● Exercise goal:
When the line containing "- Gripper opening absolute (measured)" appears in the entries below, begin printing there and stop after the line containing "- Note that"; print each of those lines exactly and no other line.

[Stored dataset items]

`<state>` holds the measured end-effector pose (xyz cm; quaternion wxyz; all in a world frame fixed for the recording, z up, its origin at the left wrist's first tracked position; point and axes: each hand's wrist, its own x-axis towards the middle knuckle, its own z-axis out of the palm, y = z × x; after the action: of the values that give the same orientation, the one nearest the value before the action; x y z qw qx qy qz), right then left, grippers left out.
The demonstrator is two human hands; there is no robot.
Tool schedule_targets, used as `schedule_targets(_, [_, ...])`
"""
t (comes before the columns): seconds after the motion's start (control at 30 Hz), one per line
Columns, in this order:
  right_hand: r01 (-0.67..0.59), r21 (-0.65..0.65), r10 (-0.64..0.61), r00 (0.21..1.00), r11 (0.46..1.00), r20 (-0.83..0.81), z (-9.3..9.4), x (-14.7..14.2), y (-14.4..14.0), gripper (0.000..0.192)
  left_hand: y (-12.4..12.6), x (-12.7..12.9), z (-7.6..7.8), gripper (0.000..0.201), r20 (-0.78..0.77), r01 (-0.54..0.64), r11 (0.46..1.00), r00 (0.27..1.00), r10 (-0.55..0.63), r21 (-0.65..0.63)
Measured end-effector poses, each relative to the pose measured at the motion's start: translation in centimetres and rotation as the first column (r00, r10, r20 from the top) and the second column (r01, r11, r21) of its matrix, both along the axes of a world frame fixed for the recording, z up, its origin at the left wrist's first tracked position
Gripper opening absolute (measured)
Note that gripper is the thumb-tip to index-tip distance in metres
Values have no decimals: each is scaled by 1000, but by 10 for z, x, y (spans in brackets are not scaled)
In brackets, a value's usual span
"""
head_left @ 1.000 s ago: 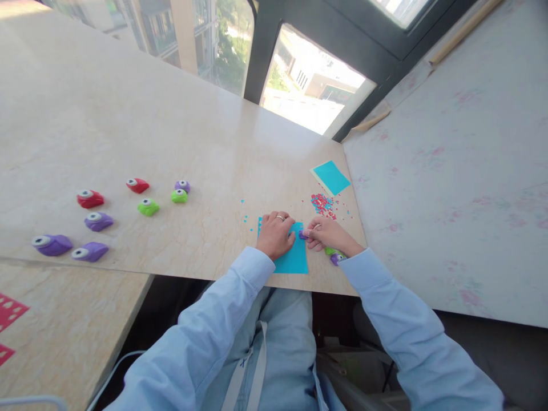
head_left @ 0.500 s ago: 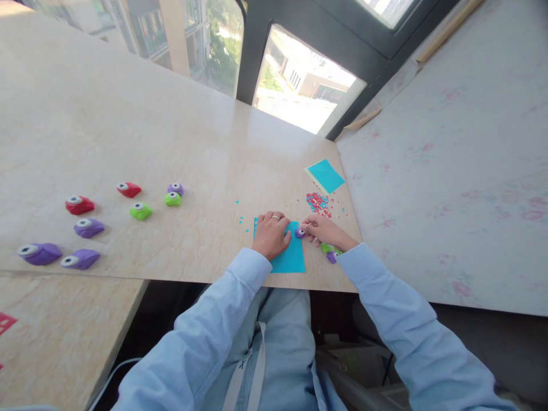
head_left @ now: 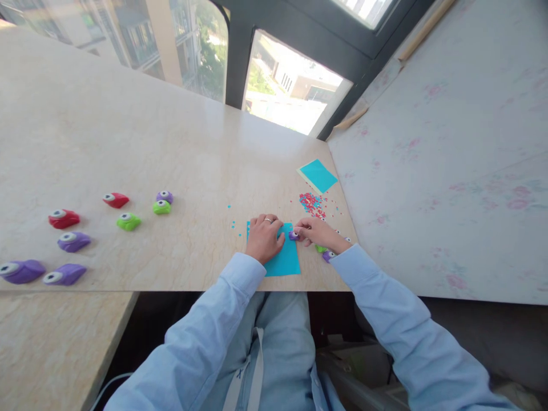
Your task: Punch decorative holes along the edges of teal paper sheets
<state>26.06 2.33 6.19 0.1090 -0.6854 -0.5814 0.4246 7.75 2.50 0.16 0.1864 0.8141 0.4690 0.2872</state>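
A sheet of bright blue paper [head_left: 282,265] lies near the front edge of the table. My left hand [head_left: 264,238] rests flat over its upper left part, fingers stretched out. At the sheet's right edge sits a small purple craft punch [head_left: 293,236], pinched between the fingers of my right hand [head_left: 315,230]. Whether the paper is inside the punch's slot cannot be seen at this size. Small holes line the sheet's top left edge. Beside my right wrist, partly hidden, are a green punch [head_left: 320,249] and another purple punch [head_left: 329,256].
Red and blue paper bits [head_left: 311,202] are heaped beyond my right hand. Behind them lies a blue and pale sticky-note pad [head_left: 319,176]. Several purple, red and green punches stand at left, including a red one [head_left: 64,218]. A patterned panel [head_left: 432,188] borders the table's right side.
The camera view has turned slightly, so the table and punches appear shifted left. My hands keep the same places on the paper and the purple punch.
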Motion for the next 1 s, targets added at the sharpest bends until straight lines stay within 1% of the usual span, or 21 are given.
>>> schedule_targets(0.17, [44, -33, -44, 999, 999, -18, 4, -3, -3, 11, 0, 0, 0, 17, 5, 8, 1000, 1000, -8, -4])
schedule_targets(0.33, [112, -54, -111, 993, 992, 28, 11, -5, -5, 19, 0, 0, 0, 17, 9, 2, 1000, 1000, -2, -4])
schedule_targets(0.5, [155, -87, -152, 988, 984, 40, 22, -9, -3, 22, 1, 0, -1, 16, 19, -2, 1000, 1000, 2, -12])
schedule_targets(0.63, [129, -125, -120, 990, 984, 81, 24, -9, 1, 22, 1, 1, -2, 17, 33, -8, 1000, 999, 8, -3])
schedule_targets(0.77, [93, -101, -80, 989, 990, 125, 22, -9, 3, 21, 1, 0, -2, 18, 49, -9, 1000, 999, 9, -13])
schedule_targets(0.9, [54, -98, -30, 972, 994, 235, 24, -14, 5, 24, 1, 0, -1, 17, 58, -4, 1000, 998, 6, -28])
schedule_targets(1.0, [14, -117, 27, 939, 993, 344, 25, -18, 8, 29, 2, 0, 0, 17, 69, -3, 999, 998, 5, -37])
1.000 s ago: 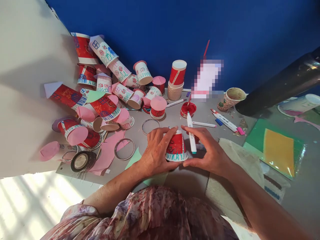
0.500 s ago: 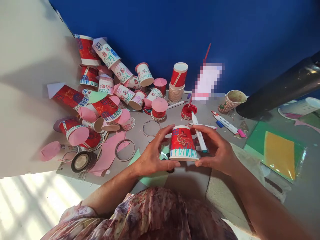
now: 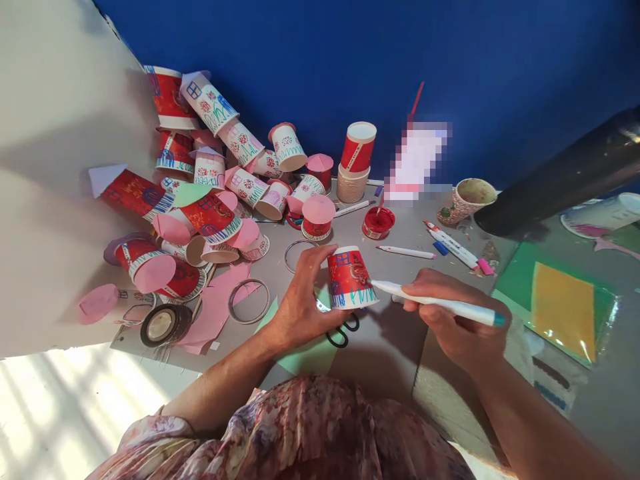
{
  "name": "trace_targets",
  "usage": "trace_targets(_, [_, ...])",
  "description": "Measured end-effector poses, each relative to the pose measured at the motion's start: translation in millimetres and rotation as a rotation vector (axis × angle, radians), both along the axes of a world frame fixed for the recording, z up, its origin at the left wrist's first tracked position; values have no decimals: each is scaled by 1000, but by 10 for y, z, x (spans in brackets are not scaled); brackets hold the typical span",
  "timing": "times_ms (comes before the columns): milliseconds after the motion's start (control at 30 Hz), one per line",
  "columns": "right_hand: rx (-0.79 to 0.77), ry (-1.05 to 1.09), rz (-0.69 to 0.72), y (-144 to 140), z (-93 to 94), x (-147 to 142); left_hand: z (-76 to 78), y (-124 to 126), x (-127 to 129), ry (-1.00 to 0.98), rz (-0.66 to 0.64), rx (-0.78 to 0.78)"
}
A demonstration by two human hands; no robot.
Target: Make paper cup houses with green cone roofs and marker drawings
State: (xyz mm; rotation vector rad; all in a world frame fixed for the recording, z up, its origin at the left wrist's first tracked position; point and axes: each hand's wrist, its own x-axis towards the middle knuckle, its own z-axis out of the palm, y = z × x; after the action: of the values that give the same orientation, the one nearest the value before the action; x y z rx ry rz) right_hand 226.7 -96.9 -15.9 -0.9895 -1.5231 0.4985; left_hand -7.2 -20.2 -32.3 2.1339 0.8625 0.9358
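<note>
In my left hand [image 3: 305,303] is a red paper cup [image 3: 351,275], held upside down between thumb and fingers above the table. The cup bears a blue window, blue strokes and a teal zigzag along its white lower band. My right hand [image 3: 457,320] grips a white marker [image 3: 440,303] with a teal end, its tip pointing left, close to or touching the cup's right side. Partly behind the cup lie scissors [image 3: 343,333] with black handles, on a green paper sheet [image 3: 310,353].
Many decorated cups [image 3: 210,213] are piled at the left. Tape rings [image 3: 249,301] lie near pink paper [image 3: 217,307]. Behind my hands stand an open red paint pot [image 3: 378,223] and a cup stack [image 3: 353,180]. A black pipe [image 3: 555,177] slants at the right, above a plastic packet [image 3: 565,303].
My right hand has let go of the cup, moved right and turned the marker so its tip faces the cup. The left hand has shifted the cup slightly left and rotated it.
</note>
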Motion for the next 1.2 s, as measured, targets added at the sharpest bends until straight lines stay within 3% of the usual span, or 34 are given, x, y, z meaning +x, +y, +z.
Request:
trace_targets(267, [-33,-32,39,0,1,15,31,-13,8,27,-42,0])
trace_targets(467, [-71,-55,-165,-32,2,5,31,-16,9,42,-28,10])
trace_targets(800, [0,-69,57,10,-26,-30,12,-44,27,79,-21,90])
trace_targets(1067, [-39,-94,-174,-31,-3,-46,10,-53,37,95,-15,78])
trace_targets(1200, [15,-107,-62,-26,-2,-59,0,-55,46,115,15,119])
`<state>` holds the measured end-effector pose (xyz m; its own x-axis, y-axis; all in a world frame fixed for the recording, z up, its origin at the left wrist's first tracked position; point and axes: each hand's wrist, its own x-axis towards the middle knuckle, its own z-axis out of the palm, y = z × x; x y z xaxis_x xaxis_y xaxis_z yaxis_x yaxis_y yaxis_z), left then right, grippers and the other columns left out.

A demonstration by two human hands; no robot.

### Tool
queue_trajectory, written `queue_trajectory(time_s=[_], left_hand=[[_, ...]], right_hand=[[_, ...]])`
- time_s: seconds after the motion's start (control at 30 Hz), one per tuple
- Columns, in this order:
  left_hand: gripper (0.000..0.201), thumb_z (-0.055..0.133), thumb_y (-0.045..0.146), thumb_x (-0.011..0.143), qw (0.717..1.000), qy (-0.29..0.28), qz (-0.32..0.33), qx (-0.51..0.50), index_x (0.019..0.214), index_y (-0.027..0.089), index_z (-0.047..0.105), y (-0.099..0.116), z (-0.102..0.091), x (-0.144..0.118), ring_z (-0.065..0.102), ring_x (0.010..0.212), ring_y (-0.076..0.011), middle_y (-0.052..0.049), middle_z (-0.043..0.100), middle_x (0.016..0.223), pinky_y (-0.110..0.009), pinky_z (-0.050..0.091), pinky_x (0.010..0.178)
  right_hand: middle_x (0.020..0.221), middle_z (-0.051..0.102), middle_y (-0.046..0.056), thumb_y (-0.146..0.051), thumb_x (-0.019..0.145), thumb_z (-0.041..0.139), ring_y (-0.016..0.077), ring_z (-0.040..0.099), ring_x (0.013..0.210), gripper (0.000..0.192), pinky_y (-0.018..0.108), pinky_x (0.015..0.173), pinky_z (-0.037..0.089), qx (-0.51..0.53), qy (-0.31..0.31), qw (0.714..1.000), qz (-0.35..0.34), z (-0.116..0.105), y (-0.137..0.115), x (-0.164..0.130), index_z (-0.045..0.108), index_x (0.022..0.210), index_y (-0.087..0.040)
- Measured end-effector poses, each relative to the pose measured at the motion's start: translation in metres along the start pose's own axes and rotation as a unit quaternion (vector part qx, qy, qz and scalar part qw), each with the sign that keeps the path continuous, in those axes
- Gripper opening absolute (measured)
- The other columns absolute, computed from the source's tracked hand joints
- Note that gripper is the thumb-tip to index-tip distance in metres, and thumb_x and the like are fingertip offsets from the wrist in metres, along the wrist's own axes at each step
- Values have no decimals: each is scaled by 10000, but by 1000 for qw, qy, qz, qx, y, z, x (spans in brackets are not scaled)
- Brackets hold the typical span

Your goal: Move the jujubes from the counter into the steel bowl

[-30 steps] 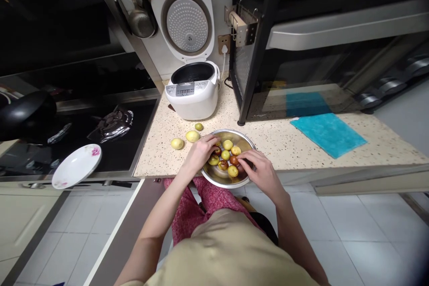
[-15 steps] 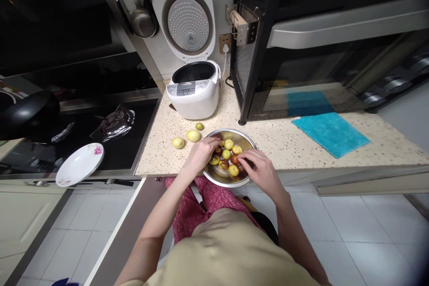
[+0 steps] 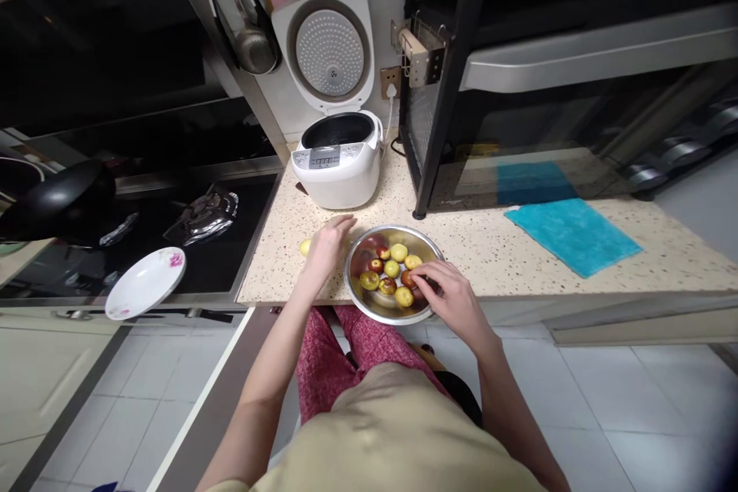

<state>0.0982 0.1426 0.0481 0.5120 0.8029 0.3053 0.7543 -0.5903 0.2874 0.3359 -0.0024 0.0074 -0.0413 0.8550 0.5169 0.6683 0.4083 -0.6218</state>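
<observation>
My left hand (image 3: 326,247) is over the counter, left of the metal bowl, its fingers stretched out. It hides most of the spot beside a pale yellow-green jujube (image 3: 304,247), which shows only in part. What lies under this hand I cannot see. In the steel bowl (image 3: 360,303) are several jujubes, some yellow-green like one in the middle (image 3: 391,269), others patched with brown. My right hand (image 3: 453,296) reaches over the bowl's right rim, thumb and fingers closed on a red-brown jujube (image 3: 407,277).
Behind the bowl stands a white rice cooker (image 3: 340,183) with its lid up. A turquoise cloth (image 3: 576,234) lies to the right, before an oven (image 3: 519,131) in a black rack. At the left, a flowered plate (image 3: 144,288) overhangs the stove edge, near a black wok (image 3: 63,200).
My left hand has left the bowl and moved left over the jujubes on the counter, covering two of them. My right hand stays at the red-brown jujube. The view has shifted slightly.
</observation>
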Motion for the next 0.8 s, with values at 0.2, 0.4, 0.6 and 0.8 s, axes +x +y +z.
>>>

● Solution for this problem:
- Gripper opening absolute (measured)
- The other columns absolute, computed from the source's tracked hand joints
- Note that gripper is the thumb-tip to index-tip distance in metres, and thumb_x and the like are fingertip offsets from the wrist in metres, along the wrist's own axes at each step

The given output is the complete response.